> _Problem description_
Everything from the line with "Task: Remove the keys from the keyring" to the last line of the material below is what to reproduce, exactly and with no other lines.

(Data extract)

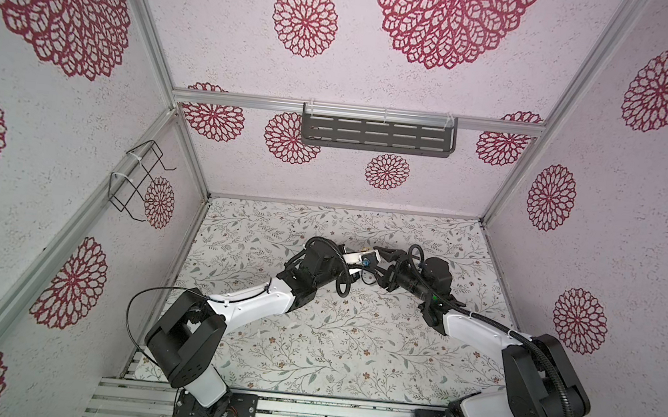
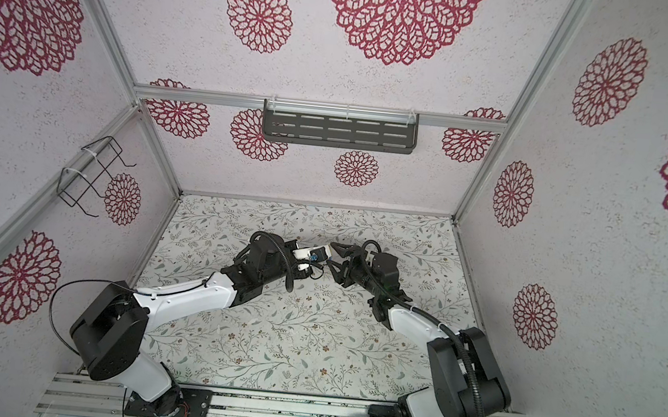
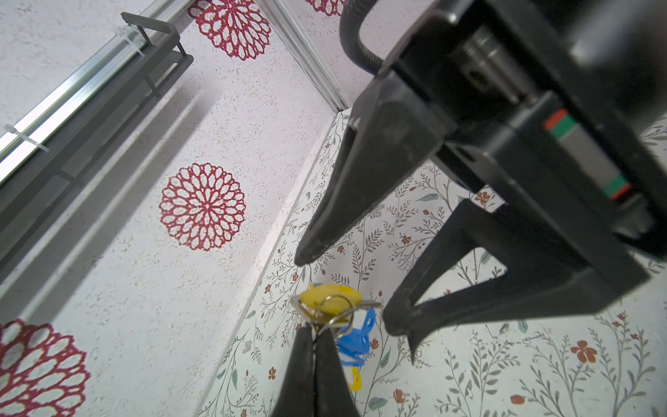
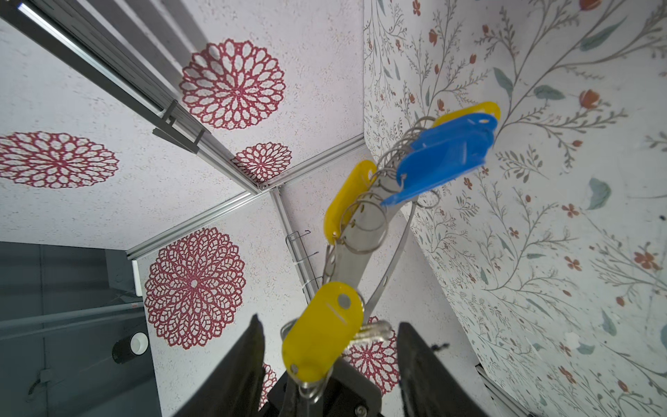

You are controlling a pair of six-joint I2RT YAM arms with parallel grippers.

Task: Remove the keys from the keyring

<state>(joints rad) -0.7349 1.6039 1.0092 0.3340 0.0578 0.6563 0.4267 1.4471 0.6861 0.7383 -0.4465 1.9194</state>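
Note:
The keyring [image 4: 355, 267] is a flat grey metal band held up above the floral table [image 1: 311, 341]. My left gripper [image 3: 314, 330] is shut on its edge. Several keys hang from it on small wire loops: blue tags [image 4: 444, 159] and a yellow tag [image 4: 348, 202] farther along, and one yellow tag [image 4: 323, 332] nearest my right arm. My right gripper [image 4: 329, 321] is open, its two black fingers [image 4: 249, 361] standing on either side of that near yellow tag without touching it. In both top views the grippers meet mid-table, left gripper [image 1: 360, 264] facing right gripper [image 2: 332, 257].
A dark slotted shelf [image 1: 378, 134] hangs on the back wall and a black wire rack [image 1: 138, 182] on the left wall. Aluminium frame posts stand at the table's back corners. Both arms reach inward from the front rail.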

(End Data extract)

> _Your solution_
Task: Remove the keys from the keyring

<state>(joints rad) -0.7349 1.6039 1.0092 0.3340 0.0578 0.6563 0.4267 1.4471 0.6861 0.7383 -0.4465 1.9194</state>
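Note:
The keyring [image 4: 355, 267] is a flat grey metal band held up above the floral table [image 1: 311, 341]. My left gripper [image 3: 314, 330] is shut on its edge. Several keys hang from it on small wire loops: blue tags [image 4: 444, 159] and a yellow tag [image 4: 348, 202] farther along, and one yellow tag [image 4: 323, 332] nearest my right arm. My right gripper [image 4: 329, 321] is open, its two black fingers [image 4: 249, 361] standing on either side of that near yellow tag without touching it. In both top views the grippers meet mid-table, left gripper [image 1: 360, 264] facing right gripper [image 2: 332, 257].
A dark slotted shelf [image 1: 378, 134] hangs on the back wall and a black wire rack [image 1: 138, 182] on the left wall. Aluminium frame posts stand at the table's back corners. Both arms reach inward from the front rail.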

No further answer is needed.